Concepts

Building blocks

Trace
The fundamental object in Braintrust. A trace is a single execution of an instrumented set of code. Traces appear in two places in Braintrust: Experiments (for traces run outside of production on test data) and Logs (for traces run in production on live user inputs).

Span
An atomic unit of computation. Spans form the building blocks of a trace. Components of a Span include:

Input, the input to your span, which could be a user's query, function input, etc.
Output, the output of your span, which could be a model's prediction, a function's return value, etc.
Expected output (optional), where applicable, a reference output that you expect your output to match. Expected values can be updated after the fact.
Metadata, system generated metadata like metrics (e.g. duration) and context (where in your code this ran), and flexible metadata which you can define in your code.
Scores, numbers between 0 and 1 that represent eval metrics.
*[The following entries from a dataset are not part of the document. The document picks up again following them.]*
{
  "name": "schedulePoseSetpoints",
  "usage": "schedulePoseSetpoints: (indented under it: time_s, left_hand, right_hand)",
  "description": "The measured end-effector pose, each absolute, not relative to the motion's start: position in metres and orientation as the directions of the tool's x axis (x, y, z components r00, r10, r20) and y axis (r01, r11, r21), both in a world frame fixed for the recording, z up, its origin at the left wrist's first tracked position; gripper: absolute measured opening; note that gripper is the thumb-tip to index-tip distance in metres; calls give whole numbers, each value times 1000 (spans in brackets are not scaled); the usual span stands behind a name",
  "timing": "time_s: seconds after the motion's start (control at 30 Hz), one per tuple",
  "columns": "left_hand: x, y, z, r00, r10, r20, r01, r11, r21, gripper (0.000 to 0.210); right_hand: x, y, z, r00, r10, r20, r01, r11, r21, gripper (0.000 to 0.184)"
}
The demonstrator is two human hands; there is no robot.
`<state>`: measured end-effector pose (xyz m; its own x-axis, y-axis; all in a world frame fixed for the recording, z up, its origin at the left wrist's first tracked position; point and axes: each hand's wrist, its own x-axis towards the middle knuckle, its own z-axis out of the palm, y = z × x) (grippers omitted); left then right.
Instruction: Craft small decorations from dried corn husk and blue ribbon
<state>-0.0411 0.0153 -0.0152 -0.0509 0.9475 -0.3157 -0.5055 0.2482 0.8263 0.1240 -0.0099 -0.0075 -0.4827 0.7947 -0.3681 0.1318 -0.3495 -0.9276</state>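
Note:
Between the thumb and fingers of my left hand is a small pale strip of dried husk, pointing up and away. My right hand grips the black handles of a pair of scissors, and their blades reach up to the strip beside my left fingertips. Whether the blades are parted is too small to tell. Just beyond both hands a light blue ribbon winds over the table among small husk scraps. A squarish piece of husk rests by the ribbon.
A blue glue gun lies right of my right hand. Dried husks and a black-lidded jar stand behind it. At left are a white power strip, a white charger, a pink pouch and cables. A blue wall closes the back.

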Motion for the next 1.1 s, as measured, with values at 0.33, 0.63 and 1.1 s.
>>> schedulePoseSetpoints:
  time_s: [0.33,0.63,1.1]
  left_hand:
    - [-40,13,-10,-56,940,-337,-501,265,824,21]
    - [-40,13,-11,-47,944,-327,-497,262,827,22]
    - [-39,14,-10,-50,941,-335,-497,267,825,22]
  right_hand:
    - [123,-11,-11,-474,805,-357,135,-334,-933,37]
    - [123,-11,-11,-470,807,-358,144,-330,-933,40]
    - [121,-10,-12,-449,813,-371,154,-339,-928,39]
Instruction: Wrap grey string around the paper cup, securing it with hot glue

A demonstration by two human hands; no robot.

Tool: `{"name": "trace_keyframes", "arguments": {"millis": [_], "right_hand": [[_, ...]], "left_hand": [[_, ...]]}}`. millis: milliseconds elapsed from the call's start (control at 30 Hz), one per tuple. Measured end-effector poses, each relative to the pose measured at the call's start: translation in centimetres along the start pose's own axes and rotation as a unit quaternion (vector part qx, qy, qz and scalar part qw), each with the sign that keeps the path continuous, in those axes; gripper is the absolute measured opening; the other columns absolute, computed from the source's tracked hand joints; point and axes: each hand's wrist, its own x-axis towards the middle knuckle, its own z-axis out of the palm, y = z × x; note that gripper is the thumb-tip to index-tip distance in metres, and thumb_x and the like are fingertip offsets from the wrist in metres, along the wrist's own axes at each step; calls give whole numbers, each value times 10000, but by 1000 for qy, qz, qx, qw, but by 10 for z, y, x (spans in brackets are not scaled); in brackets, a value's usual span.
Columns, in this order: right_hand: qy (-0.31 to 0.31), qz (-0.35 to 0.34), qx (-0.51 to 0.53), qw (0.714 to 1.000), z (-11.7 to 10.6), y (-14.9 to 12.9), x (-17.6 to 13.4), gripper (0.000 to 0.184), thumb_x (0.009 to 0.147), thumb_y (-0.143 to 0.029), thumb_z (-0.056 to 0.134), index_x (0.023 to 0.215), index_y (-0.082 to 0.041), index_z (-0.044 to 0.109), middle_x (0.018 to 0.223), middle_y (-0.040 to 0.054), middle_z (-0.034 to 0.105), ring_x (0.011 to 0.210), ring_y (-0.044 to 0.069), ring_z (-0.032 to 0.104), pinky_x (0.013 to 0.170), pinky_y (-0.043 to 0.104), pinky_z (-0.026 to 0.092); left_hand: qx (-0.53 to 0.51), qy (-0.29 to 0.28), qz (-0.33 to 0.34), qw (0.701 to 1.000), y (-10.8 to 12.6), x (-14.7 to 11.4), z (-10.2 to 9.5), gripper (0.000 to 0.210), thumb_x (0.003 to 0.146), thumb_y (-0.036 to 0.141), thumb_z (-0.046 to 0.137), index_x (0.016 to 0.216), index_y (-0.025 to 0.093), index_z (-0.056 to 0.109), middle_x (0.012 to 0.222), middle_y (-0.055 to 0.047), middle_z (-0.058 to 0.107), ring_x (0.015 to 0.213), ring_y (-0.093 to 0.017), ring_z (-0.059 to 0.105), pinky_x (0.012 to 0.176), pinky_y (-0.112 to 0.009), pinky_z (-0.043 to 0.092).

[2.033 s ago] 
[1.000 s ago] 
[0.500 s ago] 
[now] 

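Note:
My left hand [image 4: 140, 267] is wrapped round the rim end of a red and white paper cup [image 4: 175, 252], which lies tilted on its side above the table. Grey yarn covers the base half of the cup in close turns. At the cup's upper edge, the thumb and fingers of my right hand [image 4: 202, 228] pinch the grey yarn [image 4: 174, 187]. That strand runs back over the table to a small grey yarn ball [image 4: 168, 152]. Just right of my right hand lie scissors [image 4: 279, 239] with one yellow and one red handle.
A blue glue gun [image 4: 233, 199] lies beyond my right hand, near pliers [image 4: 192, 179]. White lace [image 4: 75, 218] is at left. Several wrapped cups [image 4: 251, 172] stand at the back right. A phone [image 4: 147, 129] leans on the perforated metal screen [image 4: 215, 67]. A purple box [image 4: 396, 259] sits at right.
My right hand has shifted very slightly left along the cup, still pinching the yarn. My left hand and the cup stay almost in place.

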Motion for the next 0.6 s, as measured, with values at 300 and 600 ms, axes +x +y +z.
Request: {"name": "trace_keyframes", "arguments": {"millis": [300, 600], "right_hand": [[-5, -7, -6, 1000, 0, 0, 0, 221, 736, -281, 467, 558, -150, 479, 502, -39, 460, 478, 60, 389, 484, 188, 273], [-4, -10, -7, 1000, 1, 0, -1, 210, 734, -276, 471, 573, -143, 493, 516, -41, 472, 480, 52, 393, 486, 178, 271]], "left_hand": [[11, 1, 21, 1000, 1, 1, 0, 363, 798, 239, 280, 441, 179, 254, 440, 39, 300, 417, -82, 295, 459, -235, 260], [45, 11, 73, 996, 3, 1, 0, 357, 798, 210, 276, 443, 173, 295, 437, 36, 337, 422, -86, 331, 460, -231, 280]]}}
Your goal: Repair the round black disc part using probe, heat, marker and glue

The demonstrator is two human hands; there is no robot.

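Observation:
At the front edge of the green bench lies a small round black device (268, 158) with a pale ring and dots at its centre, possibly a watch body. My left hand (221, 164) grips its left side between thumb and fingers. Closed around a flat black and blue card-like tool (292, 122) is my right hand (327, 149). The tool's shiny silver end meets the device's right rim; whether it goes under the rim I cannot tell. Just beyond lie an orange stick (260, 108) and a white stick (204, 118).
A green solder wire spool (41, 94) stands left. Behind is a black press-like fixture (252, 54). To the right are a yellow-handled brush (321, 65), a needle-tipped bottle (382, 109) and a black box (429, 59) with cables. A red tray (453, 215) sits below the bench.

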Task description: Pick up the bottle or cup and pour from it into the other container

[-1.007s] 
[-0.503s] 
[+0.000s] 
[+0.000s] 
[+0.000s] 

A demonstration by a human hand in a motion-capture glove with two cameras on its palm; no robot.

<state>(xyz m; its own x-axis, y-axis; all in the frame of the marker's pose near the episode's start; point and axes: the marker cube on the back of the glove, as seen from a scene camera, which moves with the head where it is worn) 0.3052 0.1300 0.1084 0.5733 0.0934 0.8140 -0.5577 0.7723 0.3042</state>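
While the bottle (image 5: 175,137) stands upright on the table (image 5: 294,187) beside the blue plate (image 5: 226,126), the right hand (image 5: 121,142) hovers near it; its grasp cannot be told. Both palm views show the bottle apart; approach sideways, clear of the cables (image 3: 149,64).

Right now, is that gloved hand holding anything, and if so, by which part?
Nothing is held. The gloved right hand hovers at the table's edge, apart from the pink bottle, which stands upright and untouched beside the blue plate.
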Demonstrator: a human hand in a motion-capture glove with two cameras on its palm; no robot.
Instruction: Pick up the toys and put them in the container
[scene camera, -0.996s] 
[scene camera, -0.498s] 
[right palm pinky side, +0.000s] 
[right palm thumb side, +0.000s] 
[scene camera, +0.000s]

Objects and organizing constructs

Organization
The billing unit of Braintrust. Can represent a company or team.
- Project
  A single AI feature. Experiments run within the same project should generally be able to be compared to each other.
  - Experiment
    A set of traces run to test the behavior of code outside of production. The input data comes from pre-defined data, where each member will result in one Experiment Trace. (Note: Braintrust Datasets are a convenient way to store and manage input data for Experiments.)
    - Experiment Trace
      A single trace in an Experiment.
  - Logs
    The set of all Log Traces.
    - Log Trace
      A trace run to monitor code in production. The input data comes from user input in an application.
  - Dataset
    A list of data inputs and, optionally, their expected values and metadata. Primarily used for running Experiments.
  - Prompt
    A versioned prompt that can be referenced in your code.
  - Playground
    An environment for quickly iterating on prompts and model parameters and seeing the result.

Systems

Braintrust consists of three core systems:

Your code, instrumented with Braintrust's SDKs/API. Use Eval() to define evaluations, traced() to trace code, and .log() to log data. Your code can run wherever you'd like—locally, in the cloud, in a CI/CD pipeline, etc.
The data plane, which stores and serves data for experiments, logs, datasets, prompts, and playgrounds. By default, we host the data plane for you, but you can also self-host it.
The control plane, which hosts the Braintrust UI and metadata. The control plane cannot (and does not) access the data plane. We host the control plane for you, but if you really want, you can too!